Complete bull. Wonder why none of these scholars in the acedemic peer reviewers recognized the gross error on the input data? MTO stats for 2016 show 1631 injuries for 220,000 registered motorcycles, or 727/100,0000 registered motorcycles. That's about 3 times less than the noted study which lists the number at 2194/100K registrations - a discrepency worth investigating I would think.
Do these people get paid to do this?
see MTO results at : http://www.mto.gov.on.ca/english/publications/pdfs/preliminary-2016-orsar-selected-statistics.pdf.
Gah, typed out a big reply and internal server error 500 threw it out for me.
TLDR: ORSAR looks mainly at police and coroner reports and for beginning of 2007 to end of 2012, MC injuries totaled 10,211. Academic report shows 26,831 injuries. Some of the difference of could easily be explained by crashes that police never knew about. Are almost 2/3 of MC injuries in crashes unreported to police? That seems high.

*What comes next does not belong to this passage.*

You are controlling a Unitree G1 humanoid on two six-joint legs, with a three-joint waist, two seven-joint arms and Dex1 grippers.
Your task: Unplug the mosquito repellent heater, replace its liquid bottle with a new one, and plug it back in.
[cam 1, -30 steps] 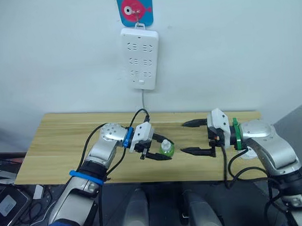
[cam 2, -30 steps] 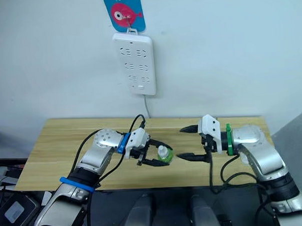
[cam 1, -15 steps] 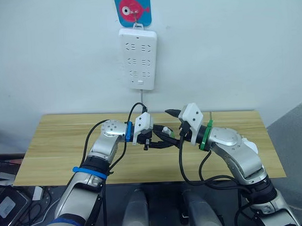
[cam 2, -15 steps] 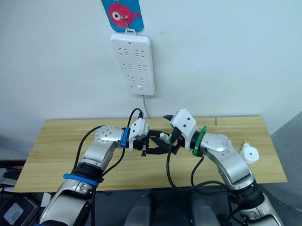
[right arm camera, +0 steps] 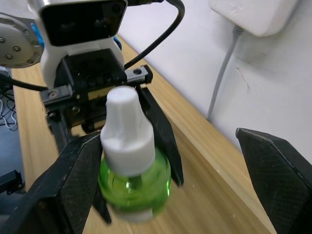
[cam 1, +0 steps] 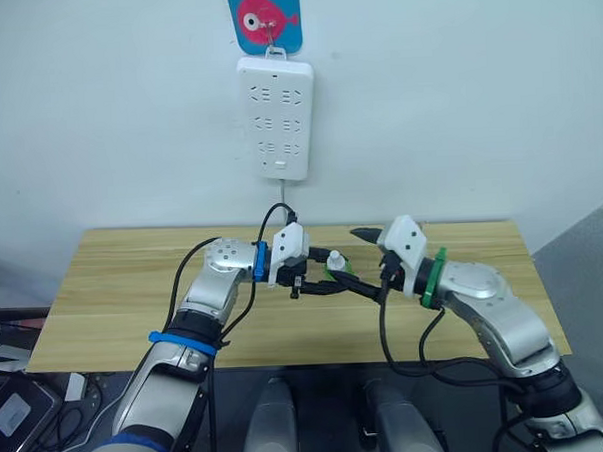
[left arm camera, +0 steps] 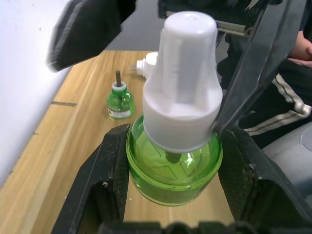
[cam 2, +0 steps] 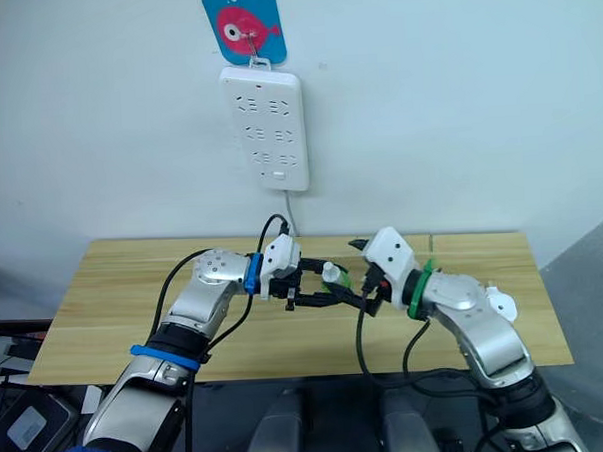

Statscan shows 153K to 210K MC registrations during that period. The primary reason for the huge discrepancy in injuries/100K vehicles between the study and your quick math (and a detailed look at previous ORSAR data) is the study attributed many more injuries to MC. I would be inclined to think that triage nurses will capture a realistic cause of injury and therefore the study is more accurate?